Friday, July 9, 2010

Should the Head That Wears the Crown Really Lie THIS Heavy?

Believe it or not, LeBron James didn't drown any kittens yesterday. But from the tone of most of the media coverage he's received you couldn't really be blamed for thinking he'd done something at least that bad, if not worse.

What he did was change employers. After seven years with the company who hired him out of school, he thought he'd have a better chance of reaching his personal and professional goals somewhere else. That's it.

OK, so he also happened to be working in the same area where he grew up. Much has been made that because of that he somehow had more responsibility to stay there. Really? I wonder how many folks suggesting that are still in THEIR hometowns. How many people reading this even are? Fact is, I know a lot of people who couldn't wait to get out of wherever they grew up and experience life somewhere else. It's a mighty big world, after all. But if you're LeBron James I guess that's not acceptable. Not even after seven years.

Bad, bad LeBron.

He must be greedy then, right? Just chasing the almighty dollar?

Uh, nope. Because of how the NBA salary cap works, he actually would have made the most money staying right where he was. More than $30 million more. Instead, of the six teams he was reportedly considering he ended up going with the team that will likely pay him the LEAST.

Terrible, terrible LeBron.

Surely he just craved the spotlight. He wanted to go somewhere he could hog all the attention and just pad his personal stats. Be a big fish in a small pond.

Wrong again. In signing with Miami, he's going to a team with a superstar already firmly ensconced in Dwyane Wade. Someone who's already been there for seven years and won a championship. LeBron is likely to never has as many titles or team records as D-Wade when all is said and done. It's equally unlikely he'll supplant Wade in the hearts of Heat supporters. The best he can likely hope for is to one day be side-by-side with him on the fan pedestal.

Evil, evil LeBron.

But what about that one-hour televised special where he announced his decision? That was arrogance personified, wasn't it?

Actually, the show supposedly wasn't LeBron's idea. It was sportscaster Jim Gray's. If anyone in this thing is a self-absorbed, narcissistic egomaniac let me respectfully suggest that it’s the guy who thought people were tuning in last night to see him ask questions. They’re called “follow-up questions” for a reason, Jim. They’re not supposed to be asked BEFORE the question everyone actually cares about.

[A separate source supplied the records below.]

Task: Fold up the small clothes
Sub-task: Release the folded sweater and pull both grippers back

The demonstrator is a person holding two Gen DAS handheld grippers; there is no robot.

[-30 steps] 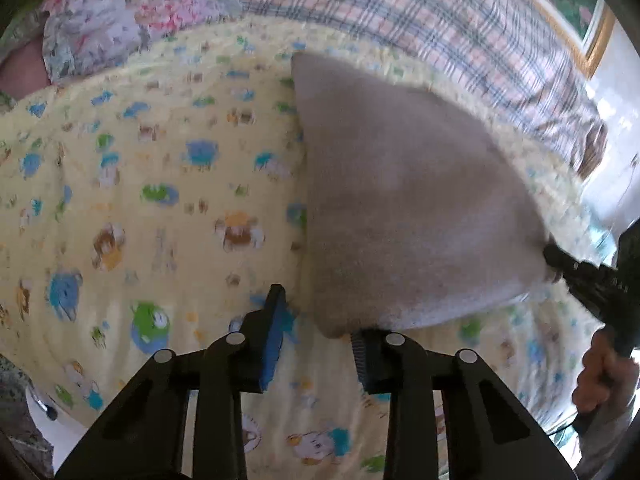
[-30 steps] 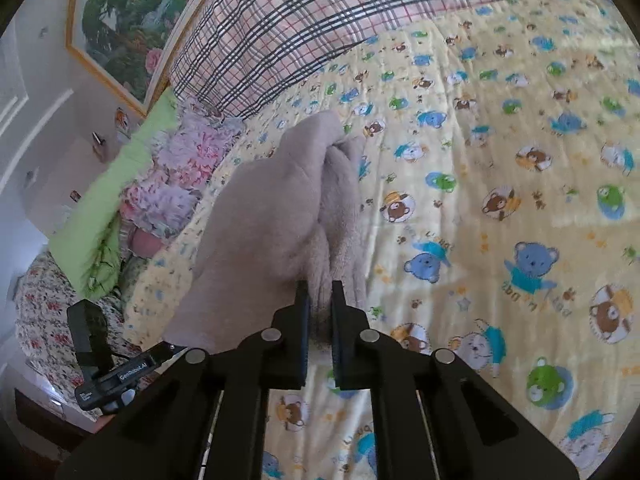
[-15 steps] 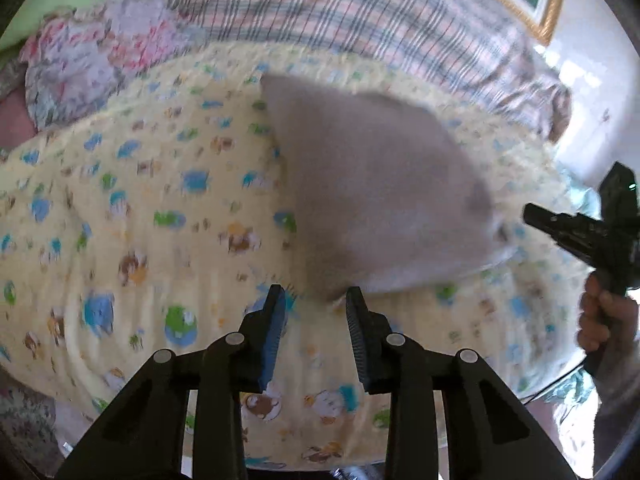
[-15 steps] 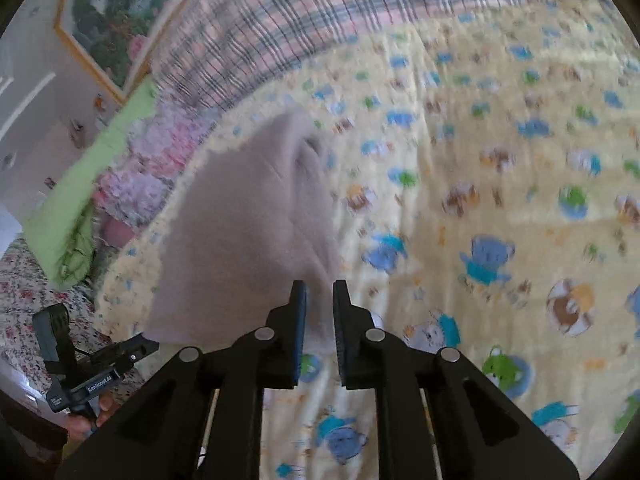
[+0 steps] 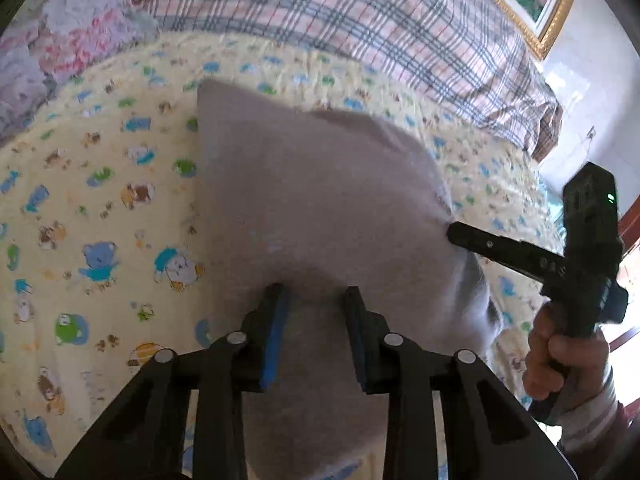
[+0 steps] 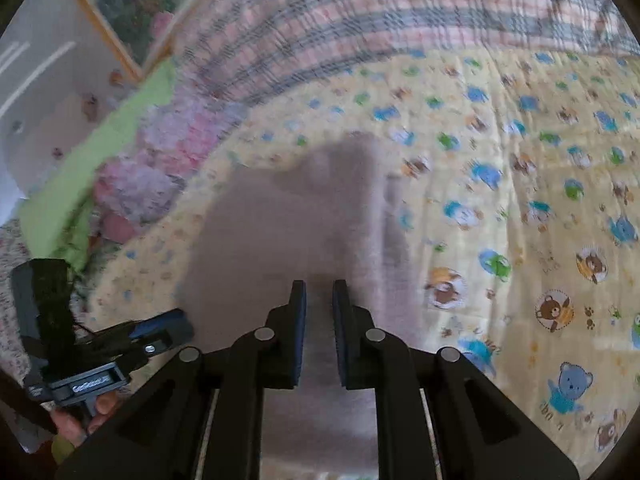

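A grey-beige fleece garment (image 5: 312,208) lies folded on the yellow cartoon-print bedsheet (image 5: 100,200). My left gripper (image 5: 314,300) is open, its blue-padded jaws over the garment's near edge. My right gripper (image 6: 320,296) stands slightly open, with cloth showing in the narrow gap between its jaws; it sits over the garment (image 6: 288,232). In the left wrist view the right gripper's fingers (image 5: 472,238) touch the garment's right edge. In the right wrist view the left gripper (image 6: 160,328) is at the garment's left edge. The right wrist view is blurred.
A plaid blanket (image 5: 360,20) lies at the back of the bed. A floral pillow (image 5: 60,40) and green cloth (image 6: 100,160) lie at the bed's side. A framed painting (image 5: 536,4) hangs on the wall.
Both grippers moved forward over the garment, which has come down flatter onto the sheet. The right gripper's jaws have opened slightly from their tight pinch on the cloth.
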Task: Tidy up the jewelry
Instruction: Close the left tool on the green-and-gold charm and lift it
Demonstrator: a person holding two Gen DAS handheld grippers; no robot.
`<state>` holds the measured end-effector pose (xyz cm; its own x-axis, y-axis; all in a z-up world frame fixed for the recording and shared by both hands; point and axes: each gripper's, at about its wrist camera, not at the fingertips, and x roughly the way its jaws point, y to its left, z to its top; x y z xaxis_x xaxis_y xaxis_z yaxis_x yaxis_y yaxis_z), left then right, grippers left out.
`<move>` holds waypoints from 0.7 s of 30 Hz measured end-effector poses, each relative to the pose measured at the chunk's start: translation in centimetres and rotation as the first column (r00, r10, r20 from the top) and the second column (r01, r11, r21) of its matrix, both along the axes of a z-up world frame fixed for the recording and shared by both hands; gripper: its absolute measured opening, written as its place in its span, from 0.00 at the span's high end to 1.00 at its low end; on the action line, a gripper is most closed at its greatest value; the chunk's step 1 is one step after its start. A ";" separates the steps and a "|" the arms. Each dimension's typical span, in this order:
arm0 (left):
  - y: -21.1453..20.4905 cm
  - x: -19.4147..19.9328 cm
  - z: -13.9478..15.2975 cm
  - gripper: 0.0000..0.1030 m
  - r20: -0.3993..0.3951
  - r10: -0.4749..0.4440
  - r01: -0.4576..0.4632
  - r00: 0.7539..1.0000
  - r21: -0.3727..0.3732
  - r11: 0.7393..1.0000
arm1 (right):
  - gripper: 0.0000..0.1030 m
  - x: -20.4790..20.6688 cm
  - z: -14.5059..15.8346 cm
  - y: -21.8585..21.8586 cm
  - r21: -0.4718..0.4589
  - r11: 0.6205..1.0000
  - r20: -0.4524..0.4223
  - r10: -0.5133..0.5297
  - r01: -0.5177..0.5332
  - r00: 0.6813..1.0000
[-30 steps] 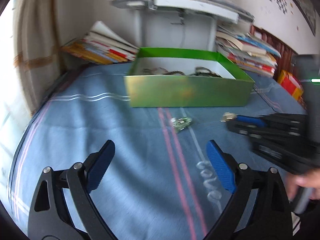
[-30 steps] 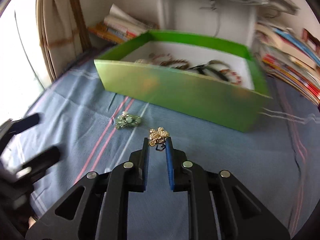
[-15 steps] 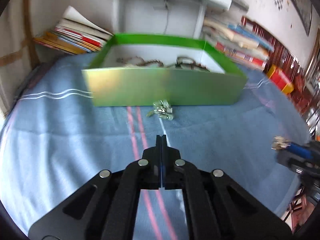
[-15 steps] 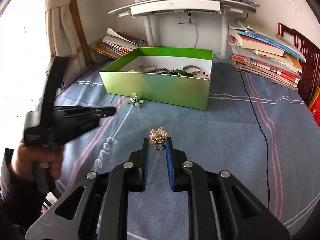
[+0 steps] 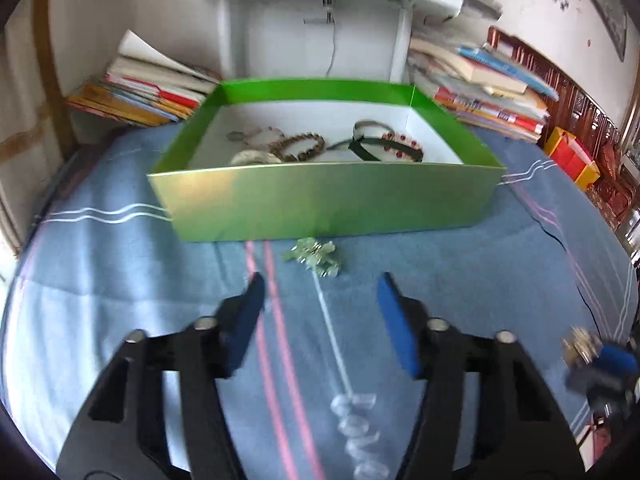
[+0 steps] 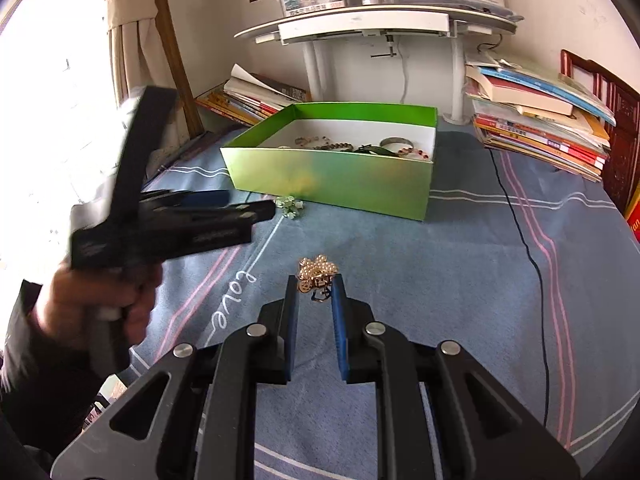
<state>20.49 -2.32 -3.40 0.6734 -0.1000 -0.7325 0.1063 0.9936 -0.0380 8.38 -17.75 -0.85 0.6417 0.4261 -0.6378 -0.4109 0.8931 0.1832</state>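
A green box (image 5: 320,204) with a white inside holds several bracelets (image 5: 300,145) on the blue bedspread. A pale green jewel piece (image 5: 316,258) lies on the cloth just in front of the box's near wall. My left gripper (image 5: 320,296) hovers short of that piece, its jaws opening, with nothing between them. In the right wrist view, my right gripper (image 6: 316,292) is shut on a gold pearl brooch (image 6: 317,272), well back from the box (image 6: 332,180). The left gripper (image 6: 256,210) appears there too, held by a hand, pointing at the green piece (image 6: 289,205).
Stacks of books (image 6: 536,120) lie right of the box and more books (image 6: 248,100) left of it. A white stand (image 6: 380,24) rises behind. A black cable (image 6: 524,240) runs over the cloth on the right. A curtain (image 6: 128,20) hangs at the left.
My left gripper shut, then reopened partway while moving closer to the green piece. My right gripper pulled back from the box with the brooch still held.
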 end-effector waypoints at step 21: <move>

What did LeBron get out of the event? Just $2.5 million for the Boys & Girls Club of America.

Wicked, wicked LeBron.

It was completely classless of LeBron to show such disrespect to the Cavaliers and their fans, though. The way he said things like, "At the end of the day, I feel awful. I feel even worse that I wasn't able to bring an NBA championship to that city. I never wanted to leave Cleveland. My heart will always be around that area."

Maybe he should have followed the example of Cavs owner Dan Gilbert instead, who posted an open letter on the team's web site referring to LeBron and his recent actions as "cowardly," "shameful," "heartless" and "callous." Someone who quit not only in this year's playoffs but last year's as well.

I doubt he called LeBron those things last week when he was waving $120 million in his face to stay with the Cavs. But hey, if I was Gilbert I'd want to deflect attention away from the person really responsible for LeBron leaving Cleveland, too. The person who had the ability to assemble a championship-level supporting cast around him and couldn't do it. DAN GILBERT.

Not too long ago, it was considered a noble act for players to sacrifice money and stats for the chance to win a title. It supposedly embodied everything that was good about sports, and the people who played them.

Just apparently not if you're LeBron James.

1 comment:

Orontes said...

Very well thought and written. I have to be honest and say you made me think about the issue from a new perspective. Thanks.